PROBLEM REQUIREMENTS —
The answer must consist only of the lines from the line with "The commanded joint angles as" to the line with "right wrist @", both included, exactly as they stand below.

+++++

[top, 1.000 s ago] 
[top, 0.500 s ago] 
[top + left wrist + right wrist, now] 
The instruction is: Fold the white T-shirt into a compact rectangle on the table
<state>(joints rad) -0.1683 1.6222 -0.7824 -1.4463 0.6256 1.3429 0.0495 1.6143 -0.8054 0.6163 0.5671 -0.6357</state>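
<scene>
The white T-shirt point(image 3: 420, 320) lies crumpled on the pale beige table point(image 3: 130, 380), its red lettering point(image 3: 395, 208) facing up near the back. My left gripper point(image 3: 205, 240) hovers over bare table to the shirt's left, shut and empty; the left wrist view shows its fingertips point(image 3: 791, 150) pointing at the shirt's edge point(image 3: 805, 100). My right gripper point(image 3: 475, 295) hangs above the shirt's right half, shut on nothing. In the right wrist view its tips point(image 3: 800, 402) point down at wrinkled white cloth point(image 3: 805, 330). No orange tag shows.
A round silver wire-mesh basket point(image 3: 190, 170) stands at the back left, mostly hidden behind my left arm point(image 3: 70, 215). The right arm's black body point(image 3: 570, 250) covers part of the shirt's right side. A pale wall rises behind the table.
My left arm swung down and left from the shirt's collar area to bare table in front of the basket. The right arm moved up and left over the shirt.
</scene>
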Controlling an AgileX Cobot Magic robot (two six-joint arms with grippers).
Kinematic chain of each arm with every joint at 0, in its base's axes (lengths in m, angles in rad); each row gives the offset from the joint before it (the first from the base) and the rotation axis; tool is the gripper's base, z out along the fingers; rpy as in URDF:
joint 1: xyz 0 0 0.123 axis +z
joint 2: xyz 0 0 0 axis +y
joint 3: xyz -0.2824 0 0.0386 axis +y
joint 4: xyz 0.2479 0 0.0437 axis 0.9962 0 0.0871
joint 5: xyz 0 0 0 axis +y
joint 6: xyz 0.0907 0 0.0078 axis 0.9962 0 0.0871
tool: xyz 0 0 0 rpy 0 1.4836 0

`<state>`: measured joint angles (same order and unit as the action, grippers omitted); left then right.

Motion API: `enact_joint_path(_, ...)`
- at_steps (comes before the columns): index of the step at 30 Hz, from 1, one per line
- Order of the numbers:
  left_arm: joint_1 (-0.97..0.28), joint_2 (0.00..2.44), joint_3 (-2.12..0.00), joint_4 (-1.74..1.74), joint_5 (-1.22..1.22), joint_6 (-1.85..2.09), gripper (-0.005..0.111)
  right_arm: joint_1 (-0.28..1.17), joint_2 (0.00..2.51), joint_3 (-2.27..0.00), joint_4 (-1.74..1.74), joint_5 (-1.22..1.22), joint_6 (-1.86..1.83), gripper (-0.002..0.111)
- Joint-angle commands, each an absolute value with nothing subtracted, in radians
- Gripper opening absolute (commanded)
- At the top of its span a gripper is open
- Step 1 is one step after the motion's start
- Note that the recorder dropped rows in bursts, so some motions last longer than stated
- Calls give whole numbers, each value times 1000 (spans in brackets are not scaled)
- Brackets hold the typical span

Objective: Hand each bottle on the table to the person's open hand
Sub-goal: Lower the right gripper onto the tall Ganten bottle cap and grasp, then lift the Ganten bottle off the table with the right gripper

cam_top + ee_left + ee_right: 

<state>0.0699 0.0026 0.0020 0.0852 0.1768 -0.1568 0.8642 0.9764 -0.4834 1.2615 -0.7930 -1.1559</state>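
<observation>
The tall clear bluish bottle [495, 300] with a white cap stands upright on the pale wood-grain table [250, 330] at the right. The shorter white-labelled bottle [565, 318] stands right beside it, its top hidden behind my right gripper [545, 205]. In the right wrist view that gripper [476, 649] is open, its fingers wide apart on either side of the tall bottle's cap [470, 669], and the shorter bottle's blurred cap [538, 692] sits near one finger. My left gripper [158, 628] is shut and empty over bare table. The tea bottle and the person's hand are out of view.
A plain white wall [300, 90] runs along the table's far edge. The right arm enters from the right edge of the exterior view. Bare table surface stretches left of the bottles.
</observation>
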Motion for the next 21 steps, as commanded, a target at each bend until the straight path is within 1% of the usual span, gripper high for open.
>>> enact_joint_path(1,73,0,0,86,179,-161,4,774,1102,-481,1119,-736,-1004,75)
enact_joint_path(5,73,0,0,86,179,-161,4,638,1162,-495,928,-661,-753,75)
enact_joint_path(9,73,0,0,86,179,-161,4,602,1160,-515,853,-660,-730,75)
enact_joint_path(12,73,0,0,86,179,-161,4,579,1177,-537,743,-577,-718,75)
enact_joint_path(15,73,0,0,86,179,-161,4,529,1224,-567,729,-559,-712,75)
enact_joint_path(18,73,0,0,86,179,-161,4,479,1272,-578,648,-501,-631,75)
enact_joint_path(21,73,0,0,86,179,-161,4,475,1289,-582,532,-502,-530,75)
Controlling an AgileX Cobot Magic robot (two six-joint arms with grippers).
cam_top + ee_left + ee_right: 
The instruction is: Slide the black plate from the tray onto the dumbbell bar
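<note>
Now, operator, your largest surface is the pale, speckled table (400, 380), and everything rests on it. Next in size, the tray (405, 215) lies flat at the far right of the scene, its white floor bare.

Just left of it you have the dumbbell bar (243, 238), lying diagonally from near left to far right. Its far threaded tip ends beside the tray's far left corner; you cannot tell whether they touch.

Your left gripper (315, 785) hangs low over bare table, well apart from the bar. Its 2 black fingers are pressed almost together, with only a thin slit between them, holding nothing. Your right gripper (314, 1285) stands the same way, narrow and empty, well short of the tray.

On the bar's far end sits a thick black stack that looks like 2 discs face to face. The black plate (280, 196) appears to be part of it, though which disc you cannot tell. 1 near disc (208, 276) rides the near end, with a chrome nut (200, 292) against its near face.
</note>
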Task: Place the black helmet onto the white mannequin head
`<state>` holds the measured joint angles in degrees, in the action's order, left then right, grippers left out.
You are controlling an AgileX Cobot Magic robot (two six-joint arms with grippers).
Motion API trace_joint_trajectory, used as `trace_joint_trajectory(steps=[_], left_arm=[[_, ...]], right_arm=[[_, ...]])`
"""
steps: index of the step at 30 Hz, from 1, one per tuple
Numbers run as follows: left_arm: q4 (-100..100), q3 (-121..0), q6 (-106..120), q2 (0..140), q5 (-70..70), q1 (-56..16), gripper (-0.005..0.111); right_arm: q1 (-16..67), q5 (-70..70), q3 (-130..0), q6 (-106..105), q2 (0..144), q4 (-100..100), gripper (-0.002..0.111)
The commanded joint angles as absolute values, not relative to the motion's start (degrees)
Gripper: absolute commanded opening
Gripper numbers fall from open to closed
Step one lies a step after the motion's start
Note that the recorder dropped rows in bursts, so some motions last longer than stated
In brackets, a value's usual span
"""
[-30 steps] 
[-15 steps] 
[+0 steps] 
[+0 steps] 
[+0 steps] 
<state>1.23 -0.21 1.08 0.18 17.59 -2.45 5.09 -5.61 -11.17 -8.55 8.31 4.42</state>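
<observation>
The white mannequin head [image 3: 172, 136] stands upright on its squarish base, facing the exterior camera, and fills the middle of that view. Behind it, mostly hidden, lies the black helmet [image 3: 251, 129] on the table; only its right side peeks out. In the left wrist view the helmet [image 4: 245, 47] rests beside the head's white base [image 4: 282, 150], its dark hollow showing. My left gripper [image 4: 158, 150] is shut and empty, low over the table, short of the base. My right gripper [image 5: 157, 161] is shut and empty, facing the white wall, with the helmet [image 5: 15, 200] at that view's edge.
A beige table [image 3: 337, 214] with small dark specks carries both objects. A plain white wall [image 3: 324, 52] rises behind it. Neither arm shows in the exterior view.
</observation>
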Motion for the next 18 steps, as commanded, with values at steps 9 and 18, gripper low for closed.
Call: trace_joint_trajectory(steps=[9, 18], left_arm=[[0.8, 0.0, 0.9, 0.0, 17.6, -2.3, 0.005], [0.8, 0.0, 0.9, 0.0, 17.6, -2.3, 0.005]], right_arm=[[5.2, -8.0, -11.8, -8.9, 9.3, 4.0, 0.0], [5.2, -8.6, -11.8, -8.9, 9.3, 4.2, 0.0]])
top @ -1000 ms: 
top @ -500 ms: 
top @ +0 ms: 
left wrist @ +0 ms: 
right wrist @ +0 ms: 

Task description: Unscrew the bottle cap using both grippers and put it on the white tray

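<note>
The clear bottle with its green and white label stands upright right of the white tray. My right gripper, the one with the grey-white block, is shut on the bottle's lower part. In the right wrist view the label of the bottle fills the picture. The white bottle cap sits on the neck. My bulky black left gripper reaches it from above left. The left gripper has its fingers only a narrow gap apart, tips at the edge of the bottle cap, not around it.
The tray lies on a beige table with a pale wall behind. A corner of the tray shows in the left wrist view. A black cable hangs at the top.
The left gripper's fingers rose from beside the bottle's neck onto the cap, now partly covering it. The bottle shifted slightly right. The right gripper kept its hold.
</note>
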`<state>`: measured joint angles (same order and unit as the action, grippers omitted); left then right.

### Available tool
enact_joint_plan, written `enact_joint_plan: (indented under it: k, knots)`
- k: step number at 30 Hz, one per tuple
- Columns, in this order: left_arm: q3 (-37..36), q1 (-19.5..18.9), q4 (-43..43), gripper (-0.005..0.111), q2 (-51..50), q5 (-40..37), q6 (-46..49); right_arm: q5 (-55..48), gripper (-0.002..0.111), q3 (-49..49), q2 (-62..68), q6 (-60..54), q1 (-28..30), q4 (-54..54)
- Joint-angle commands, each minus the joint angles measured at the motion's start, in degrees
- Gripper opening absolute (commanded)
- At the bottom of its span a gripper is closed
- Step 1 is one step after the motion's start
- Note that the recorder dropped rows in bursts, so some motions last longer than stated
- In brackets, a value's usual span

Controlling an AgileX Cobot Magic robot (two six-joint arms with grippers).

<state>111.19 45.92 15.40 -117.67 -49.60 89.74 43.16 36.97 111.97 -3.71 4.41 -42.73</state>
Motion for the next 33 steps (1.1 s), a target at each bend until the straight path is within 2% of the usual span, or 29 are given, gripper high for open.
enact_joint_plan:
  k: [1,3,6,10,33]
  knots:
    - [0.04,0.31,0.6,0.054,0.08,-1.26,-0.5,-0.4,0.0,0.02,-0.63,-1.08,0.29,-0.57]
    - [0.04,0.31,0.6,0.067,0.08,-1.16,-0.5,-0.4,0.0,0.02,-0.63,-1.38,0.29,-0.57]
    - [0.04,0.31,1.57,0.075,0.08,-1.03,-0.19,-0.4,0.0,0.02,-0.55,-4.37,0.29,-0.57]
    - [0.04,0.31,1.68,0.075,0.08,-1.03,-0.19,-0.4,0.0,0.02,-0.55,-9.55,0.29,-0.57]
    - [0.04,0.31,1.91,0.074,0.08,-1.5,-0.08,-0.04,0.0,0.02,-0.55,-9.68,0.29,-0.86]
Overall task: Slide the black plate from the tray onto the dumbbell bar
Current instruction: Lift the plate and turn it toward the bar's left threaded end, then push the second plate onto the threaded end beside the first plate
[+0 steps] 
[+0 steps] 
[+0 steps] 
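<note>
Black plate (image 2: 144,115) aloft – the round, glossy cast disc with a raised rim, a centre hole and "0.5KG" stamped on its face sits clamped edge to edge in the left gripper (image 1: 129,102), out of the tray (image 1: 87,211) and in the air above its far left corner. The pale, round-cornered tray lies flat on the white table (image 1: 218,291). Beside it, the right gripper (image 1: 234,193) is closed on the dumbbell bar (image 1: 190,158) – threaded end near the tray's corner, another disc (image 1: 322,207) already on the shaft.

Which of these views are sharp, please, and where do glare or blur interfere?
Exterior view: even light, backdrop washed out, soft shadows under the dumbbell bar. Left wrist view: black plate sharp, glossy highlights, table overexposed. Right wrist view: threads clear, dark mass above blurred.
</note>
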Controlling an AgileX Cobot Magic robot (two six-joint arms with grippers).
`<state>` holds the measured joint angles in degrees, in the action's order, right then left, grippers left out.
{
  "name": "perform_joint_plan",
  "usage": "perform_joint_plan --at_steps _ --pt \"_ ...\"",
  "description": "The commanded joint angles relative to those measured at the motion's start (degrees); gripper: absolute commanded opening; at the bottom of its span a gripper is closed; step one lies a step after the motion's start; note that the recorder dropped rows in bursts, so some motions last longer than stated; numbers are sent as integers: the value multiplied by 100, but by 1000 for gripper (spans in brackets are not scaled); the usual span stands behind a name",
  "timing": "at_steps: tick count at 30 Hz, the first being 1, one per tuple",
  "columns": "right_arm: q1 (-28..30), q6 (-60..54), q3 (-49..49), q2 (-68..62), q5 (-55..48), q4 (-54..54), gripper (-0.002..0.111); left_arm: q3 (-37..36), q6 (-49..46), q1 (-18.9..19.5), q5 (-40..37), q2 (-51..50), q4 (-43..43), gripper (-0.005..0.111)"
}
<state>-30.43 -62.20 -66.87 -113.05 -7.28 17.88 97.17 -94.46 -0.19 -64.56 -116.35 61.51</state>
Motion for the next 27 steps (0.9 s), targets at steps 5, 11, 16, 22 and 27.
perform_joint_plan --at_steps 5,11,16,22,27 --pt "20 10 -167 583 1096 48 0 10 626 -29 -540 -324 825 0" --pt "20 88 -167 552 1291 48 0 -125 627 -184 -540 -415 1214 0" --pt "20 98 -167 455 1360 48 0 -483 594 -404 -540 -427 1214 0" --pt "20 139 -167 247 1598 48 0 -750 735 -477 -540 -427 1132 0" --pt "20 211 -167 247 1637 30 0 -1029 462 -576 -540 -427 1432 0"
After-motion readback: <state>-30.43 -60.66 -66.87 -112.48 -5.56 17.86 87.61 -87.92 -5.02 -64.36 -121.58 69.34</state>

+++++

ANSWER —
The commanded joint angles as absolute values, not relative to the motion's start (degrees)
Gripper: absolute commanded opening
Gripper numbers fall from open to closed
Step one lies a step after the motion's start
Note that the recorder dropped rows in bursts, so some motions last longer than stated
In brackets, a value's usual span
"""
[-30 steps] 
[-15 steps] 
[+0 steps] 
[+0 steps] 
[+0 steps] 
<state>1.23 -0.21 1.08 0.18 17.59 -2.45 5.09 -5.61 -11.17 -8.55 8.31 4.42</state>
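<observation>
The white mannequin head [image 3: 172, 136] stands upright on its squarish base, facing the exterior camera, and fills the middle of that view. Behind it, mostly hidden, lies the black helmet [image 3: 251, 129] on the table; only its right side peeks out. In the left wrist view the helmet [image 4: 245, 47] rests beside the head's white base [image 4: 282, 150], its dark hollow showing. My left gripper [image 4: 158, 150] is shut and empty, low over the table, short of the base. My right gripper [image 5: 157, 161] is shut and empty, facing the white wall, with the helmet [image 5: 15, 200] at that view's edge.
A beige table [image 3: 337, 214] with small dark specks carries both objects. A plain white wall [image 3: 324, 52] rises behind it. Neither arm shows in the exterior view.
</observation>
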Motion for the next 18 steps, as commanded, with values at steps 9 and 18, gripper low for closed.
Call: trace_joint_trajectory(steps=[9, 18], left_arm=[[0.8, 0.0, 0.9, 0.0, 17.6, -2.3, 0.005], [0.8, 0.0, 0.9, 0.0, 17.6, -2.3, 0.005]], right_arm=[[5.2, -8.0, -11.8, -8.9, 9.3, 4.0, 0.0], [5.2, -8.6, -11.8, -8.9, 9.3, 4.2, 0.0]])
top @ -1000 ms: 
top @ -500 ms: 
top @ +0 ms: 
left wrist @ +0 ms: 
right wrist @ +0 ms: 

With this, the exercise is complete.